> [Instructions to follow]:
Retyping all the entries exactly is the whole task.

> [Source records]:
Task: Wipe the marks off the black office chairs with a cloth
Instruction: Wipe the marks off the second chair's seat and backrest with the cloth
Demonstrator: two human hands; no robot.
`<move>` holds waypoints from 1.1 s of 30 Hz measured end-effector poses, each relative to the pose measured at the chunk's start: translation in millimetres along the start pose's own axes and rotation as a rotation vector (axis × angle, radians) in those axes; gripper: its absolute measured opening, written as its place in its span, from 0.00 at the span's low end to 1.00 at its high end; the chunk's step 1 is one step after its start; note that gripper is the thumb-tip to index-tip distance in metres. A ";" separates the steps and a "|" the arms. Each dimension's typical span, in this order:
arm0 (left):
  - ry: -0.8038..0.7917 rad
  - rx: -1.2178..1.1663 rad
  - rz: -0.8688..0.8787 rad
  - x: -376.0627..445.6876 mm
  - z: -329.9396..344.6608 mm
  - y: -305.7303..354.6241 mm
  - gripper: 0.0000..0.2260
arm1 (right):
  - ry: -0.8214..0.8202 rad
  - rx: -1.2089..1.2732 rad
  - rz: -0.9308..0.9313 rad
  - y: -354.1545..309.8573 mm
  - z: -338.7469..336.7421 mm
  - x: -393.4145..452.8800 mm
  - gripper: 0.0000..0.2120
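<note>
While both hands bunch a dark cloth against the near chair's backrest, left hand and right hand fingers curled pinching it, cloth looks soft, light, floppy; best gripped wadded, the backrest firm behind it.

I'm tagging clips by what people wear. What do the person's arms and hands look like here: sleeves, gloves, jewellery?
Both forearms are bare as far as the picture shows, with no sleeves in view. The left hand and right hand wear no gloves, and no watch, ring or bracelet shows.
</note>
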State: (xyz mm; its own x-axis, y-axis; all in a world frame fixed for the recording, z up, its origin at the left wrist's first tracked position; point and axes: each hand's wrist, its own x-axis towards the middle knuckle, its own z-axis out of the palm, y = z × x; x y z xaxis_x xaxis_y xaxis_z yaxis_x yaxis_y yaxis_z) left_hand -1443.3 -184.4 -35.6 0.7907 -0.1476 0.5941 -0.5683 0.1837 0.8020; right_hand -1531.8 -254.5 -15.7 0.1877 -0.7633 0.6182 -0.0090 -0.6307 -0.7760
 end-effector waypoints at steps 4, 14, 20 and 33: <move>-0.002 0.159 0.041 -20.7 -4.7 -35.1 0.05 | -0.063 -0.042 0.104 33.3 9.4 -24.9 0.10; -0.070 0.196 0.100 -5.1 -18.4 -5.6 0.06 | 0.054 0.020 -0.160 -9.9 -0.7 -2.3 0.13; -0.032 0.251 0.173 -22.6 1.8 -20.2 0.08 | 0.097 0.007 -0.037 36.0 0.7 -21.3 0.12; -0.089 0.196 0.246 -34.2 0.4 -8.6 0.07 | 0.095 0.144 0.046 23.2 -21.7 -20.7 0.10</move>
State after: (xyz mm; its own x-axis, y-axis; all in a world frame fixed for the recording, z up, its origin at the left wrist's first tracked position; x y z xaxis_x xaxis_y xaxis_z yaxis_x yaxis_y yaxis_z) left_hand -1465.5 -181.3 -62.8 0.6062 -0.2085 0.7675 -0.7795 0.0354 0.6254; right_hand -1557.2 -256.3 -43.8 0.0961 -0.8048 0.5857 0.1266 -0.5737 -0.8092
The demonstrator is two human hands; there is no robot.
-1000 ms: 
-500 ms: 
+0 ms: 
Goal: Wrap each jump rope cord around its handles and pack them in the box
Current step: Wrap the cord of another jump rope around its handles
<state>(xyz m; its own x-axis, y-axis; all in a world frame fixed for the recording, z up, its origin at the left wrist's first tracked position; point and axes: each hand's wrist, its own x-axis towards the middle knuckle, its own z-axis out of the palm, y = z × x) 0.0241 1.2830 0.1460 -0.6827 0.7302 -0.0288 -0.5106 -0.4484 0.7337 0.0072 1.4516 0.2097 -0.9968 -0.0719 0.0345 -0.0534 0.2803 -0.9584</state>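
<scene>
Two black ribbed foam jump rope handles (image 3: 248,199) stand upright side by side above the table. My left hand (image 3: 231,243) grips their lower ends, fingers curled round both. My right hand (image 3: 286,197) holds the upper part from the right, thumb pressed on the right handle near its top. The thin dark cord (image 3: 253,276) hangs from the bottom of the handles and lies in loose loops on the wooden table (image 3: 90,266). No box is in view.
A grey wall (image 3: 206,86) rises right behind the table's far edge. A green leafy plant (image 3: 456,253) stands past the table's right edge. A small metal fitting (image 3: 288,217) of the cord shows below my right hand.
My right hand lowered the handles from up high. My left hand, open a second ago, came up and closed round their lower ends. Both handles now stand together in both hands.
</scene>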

> [Answer for this exercise]:
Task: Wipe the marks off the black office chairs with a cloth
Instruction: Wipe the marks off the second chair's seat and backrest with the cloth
Demonstrator: two human hands; no robot.
`<move>` holds waypoints from 1.1 s of 30 Hz measured end-effector poses, each relative to the pose measured at the chunk's start: translation in millimetres along the start pose's own axes and rotation as a rotation vector (axis × angle, radians) in those axes; gripper: its absolute measured opening, written as its place in its span, from 0.00 at the span's low end to 1.00 at its high end; the chunk's step 1 is one step after its start; note that gripper is the thumb-tip to index-tip distance in metres. A ";" separates the steps and a "|" the arms. Each dimension's typical span, in this order:
arm0 (left):
  - ry: -0.8038..0.7917 rad
  - rx: -1.2178..1.1663 rad
  - rz: -0.8688..0.8787 rad
  - x: -376.0627..445.6876 mm
  - z: -329.9396..344.6608 mm
  - y: -305.7303..354.6241 mm
  - gripper: 0.0000..0.2260
arm1 (right):
  - ry: -0.8214..0.8202 rad
  - rx: -1.2089..1.2732 rad
  - rz: -0.9308..0.9313 rad
  - y: -354.1545..309.8573 mm
  - z: -338.7469..336.7421 mm
  - x: -393.4145..452.8800 mm
  - gripper: 0.0000..0.2120
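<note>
While both hands bunch a dark cloth against the near chair's backrest, left hand and right hand fingers curled pinching it, cloth looks soft, light, floppy; best gripped wadded, the backrest firm behind it.

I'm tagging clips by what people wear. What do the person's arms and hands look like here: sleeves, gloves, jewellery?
Both forearms are bare as far as the picture shows, with no sleeves in view. The left hand and right hand wear no gloves, and no watch, ring or bracelet shows.
</note>
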State: (xyz mm; its own x-axis, y-axis; all in a world frame fixed for the recording, z up, its origin at the left wrist's first tracked position; point and axes: each hand's wrist, its own x-axis towards the middle knuckle, its own z-axis out of the palm, y = z × x; x y z xaxis_x xaxis_y xaxis_z yaxis_x yaxis_y yaxis_z) left_hand -1443.3 -184.4 -35.6 0.7907 -0.1476 0.5941 -0.5683 0.1837 0.8020; right_hand -1531.8 -254.5 -15.7 0.1877 -0.7633 0.6182 -0.0090 -0.6307 -0.7760
 end-effector waypoints at steps 4, 14, 20 and 33: <move>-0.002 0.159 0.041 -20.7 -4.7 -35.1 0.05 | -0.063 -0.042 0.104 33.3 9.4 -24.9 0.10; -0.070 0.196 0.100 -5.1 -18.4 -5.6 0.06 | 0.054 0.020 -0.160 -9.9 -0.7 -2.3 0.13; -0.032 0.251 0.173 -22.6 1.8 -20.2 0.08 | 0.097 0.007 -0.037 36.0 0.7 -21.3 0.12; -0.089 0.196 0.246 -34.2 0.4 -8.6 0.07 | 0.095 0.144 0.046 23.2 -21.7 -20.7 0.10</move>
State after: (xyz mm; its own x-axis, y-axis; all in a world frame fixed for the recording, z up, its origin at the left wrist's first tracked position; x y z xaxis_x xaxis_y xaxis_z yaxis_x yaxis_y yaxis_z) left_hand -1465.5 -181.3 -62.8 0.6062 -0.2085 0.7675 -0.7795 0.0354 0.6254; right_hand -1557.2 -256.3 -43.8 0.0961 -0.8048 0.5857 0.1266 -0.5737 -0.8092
The demonstrator is two human hands; there is no robot.
-1000 ms: 
-500 ms: 
+0 ms: 
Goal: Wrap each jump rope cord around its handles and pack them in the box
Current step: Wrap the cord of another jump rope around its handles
<state>(xyz m; its own x-axis, y-axis; all in a world frame fixed for the recording, z up, its origin at the left wrist's first tracked position; point and axes: each hand's wrist, its own x-axis towards the middle knuckle, its own z-axis out of the palm, y = z × x) 0.0241 1.2830 0.1460 -0.6827 0.7302 -0.0288 -0.5106 -0.4484 0.7337 0.0072 1.4516 0.2097 -0.9968 -0.0719 0.0345 -0.0534 0.2803 -0.9584</state>
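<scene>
Two black ribbed foam jump rope handles (image 3: 248,199) stand upright side by side above the table. My left hand (image 3: 231,243) grips their lower ends, fingers curled round both. My right hand (image 3: 286,197) holds the upper part from the right, thumb pressed on the right handle near its top. The thin dark cord (image 3: 253,276) hangs from the bottom of the handles and lies in loose loops on the wooden table (image 3: 90,266). No box is in view.
A grey wall (image 3: 206,86) rises right behind the table's far edge. A green leafy plant (image 3: 456,253) stands past the table's right edge. A small metal fitting (image 3: 288,217) of the cord shows below my right hand.
My right hand lowered the handles from up high. My left hand, open a second ago, came up and closed round their lower ends. Both handles now stand together in both hands.
</scene>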

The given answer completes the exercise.